Restate the listing exactly.

- _Given entries_
.....
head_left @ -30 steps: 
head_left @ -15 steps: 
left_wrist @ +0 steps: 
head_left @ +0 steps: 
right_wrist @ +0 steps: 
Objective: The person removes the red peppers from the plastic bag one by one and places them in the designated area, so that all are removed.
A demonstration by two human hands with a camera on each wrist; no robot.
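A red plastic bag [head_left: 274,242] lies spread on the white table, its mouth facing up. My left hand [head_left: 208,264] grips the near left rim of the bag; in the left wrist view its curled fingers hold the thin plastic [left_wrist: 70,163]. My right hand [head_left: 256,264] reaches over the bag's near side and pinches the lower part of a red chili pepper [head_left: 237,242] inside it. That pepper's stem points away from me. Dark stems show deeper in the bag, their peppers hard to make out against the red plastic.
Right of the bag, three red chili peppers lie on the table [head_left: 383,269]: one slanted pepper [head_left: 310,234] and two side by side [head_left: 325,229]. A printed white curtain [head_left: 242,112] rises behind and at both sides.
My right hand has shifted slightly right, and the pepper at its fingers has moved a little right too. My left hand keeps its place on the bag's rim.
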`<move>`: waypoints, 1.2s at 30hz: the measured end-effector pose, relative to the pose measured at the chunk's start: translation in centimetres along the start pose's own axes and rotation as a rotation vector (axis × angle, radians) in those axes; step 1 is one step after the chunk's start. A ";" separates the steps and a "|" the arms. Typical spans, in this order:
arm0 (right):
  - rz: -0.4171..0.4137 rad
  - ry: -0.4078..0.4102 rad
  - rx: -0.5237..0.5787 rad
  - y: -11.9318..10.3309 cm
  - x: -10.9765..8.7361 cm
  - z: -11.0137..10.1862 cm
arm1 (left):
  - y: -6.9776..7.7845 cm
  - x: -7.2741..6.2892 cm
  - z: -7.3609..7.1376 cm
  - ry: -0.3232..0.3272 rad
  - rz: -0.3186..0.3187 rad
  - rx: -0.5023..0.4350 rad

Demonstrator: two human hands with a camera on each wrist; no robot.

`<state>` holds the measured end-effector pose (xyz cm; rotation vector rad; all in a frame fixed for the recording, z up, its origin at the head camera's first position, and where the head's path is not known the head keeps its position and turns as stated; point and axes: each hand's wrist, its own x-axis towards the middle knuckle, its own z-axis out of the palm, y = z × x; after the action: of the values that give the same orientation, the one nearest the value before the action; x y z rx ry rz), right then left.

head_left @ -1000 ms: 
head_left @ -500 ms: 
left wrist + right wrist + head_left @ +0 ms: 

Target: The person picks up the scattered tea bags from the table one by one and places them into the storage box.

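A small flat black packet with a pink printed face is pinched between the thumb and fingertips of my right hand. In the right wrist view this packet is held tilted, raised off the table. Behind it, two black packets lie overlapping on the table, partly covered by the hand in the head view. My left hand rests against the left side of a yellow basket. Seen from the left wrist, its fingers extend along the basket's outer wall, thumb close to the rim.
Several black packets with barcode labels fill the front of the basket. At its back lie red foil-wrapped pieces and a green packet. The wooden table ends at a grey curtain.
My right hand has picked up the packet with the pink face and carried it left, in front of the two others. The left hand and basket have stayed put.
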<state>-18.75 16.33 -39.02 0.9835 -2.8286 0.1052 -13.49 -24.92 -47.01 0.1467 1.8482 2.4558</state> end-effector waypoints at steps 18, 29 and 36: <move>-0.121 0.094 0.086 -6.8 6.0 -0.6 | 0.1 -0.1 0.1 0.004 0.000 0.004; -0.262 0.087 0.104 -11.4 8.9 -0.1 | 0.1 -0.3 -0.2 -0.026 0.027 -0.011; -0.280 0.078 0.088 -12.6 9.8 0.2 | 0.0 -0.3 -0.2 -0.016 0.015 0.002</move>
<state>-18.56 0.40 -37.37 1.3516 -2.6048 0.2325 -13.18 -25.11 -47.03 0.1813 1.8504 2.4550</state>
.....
- _Answer to this problem_
head_left @ -30 steps: 
head_left @ -15 steps: 
left_wrist @ +0 steps: 
head_left @ +0 steps: 
right_wrist @ +0 steps: 
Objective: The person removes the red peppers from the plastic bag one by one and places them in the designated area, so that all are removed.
A demonstration by two human hands with a camera on each wrist; no robot.
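A red plastic bag [head_left: 274,242] lies spread on the white table, its mouth facing up. My left hand [head_left: 208,264] grips the near left rim of the bag; in the left wrist view its curled fingers hold the thin plastic [left_wrist: 70,163]. My right hand [head_left: 256,264] reaches over the bag's near side and pinches the lower part of a red chili pepper [head_left: 237,242] inside it. That pepper's stem points away from me. Dark stems show deeper in the bag, their peppers hard to make out against the red plastic.
Right of the bag, three red chili peppers lie on the table [head_left: 383,269]: one slanted pepper [head_left: 310,234] and two side by side [head_left: 325,229]. A printed white curtain [head_left: 242,112] rises behind and at both sides.
My right hand has shifted slightly right, and the pepper at its fingers has moved a little right too. My left hand keeps its place on the bag's rim.
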`<move>`: waypoints, 1.2s at 30hz: the measured end-effector pose, relative to the pose measured at the chunk's start: translation in centimetres along the start pose's own axes and rotation as a rotation vector (axis × angle, radians) in those axes; step 1 is one step after the chunk's start. A ";" separates the steps and a "|" the arms. Typical spans, in this order:
arm0 (right):
  - rz: -0.4171..0.4137 rad
  - ry: -0.4078..0.4102 rad
  - rx: -0.5237..0.5787 rad
  - y: -11.9318..10.3309 cm
  - x: -10.9765..8.7361 cm
  - z: -11.0137..10.1862 cm
arm1 (left):
  - y: -6.9776..7.7845 cm
  - x: -7.2741..6.2892 cm
  - z: -7.3609..7.1376 cm
  - ry: -0.3232..0.3272 rad
  - rz: -0.3186..0.3187 rad
  - rx: -0.5023..0.4350 rad

Demonstrator: two human hands with a camera on each wrist; no robot.

`<state>` holds the measured end-effector pose (xyz cm; rotation vector rad; all in a frame fixed for the recording, z up, its origin at the head camera's first position, and where the head's path is not known the head keeps its position and turns as stated; point and axes: each hand's wrist, its own x-axis towards the middle knuckle, its own z-axis out of the palm, y = z × x; after the action: of the values that give the same orientation, the one nearest the value before the action; x y z rx ry rz), right then left.

head_left @ -1000 ms: 
head_left @ -500 ms: 
left wrist + right wrist + head_left @ +0 ms: 

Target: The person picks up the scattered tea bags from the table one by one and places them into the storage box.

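A small flat black packet with a pink printed face is pinched between the thumb and fingertips of my right hand. In the right wrist view this packet is held tilted, raised off the table. Behind it, two black packets lie overlapping on the table, partly covered by the hand in the head view. My left hand rests against the left side of a yellow basket. Seen from the left wrist, its fingers extend along the basket's outer wall, thumb close to the rim.
Several black packets with barcode labels fill the front of the basket. At its back lie red foil-wrapped pieces and a green packet. The wooden table ends at a grey curtain.
My right hand has picked up the packet with the pink face and carried it left, in front of the two others. The left hand and basket have stayed put.
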<state>-18.75 16.33 -39.02 0.9835 -2.8286 0.1052 -13.49 -24.92 -47.01 0.1467 1.8482 2.4558</state> end-effector waypoints at steps 18, 29 and 36: <move>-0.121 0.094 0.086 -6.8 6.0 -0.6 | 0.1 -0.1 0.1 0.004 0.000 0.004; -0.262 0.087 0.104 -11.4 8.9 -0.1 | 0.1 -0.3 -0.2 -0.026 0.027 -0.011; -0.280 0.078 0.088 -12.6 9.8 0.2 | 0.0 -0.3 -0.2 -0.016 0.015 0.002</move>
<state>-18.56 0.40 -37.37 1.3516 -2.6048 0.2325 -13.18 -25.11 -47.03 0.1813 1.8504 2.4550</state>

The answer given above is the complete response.